What is Google hiding?

Thu, Mar 18, 2010 at 5:06 pm

    Thousands of pages of documents were unsealed in U.S. Court in New York Thursday in the $1 billion copyright infringement suit filed against YouTube and Google by media giant Viacom.

    What was released shows a lot about the case;  what was not reveals even more about Google.  Once again its actions smack of hypocrisy.

    The court papers provide insight into a nasty spat between two huge firms. Viacom says YouTube acted like a pirate and knowingly ignored copyright so it could build an audience and quickly sell the Internet startup.  Google, it charges, continued the practices after it bought the company for $1.65 billion.

    Google counters that Viacom actually tried to buy YouTube before Google did and that it secretly posted videos on the site as a marketing effort.  It says there no way it could have known what videos were not authorized to be uploaded and that it removed any that were cited as infringing.

    It will be a long battle, likely going all the way to the U.S. Supreme Court, before this is resolved.

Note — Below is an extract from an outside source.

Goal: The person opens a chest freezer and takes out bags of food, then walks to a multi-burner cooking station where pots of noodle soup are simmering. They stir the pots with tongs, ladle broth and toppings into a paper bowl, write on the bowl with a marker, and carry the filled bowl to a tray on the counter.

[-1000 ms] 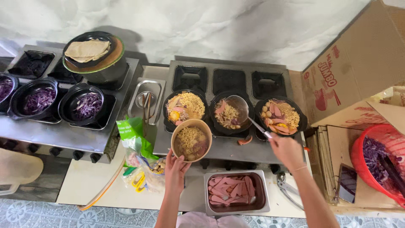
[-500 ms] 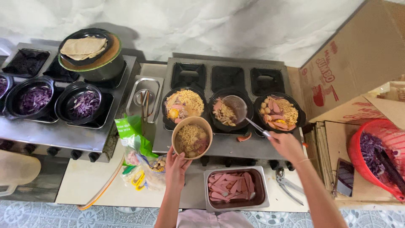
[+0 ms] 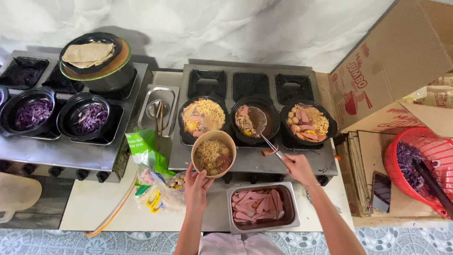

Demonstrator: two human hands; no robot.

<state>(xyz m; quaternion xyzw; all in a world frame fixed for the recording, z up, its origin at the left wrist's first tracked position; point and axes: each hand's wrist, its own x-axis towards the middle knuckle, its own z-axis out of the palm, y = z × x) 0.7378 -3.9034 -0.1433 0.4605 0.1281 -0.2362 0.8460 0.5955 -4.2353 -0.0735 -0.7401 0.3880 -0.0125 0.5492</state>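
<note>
Three black pans of noodles point(image 3: 204, 116), two bowls of purple cabbage point(image 3: 32, 113), one paper bowl point(image 3: 213, 154).

1. Paper bowl point(image 3: 213, 153): tan outside, pale yellow noodles and brown bits inside.
2. Three pans point(image 3: 204, 115): black, holding yellow noodles, pink sausage slices, orange yolk.
3. Strainer point(image 3: 257, 118): silver wire mesh.
4. Steel tray point(image 3: 262, 206): grey metal, pink ham strips.
5. Two bowls point(image 3: 89, 119): black, purple shredded cabbage.
6. Flatbreads point(image 3: 88, 52): beige, on green-rimmed brown plate.
7. Basket point(image 3: 420, 165): red mesh, purple cabbage.
8. Cardboard box point(image 3: 391, 61): brown, red print.
9. Plastic bag point(image 3: 144, 151): bright green.
10. Worktop point(image 3: 94, 203): cream white.
11. Floor point(image 3: 71, 243): blue-white floral tile pattern.
12. Wall point(image 3: 236, 23): white, mottled.
</note>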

    Ironically the documents not released speak volumes about Google.  Under court rules, the parties were allowed to continue to hold back items thery deemed confidential pending a conference.  If they cannot agree at the conference, the judge will decide if the documents should be made public.


    As is common in such cases, Google’s top executives CEO Eric Schmidt, Co-Founder Larry Page and Co-Founder Sergey Brin were
    deposed.  So was YouTube’s Chad Hurley. Thursday Google kept Schmidt’s, Page’s and Hurley’s depositions secret under court seal.

    Just what is Google still hiding? Why?

    This is the company that claims it’s committed to openness and transparency. I guess that applies to everybody but Google and its executives.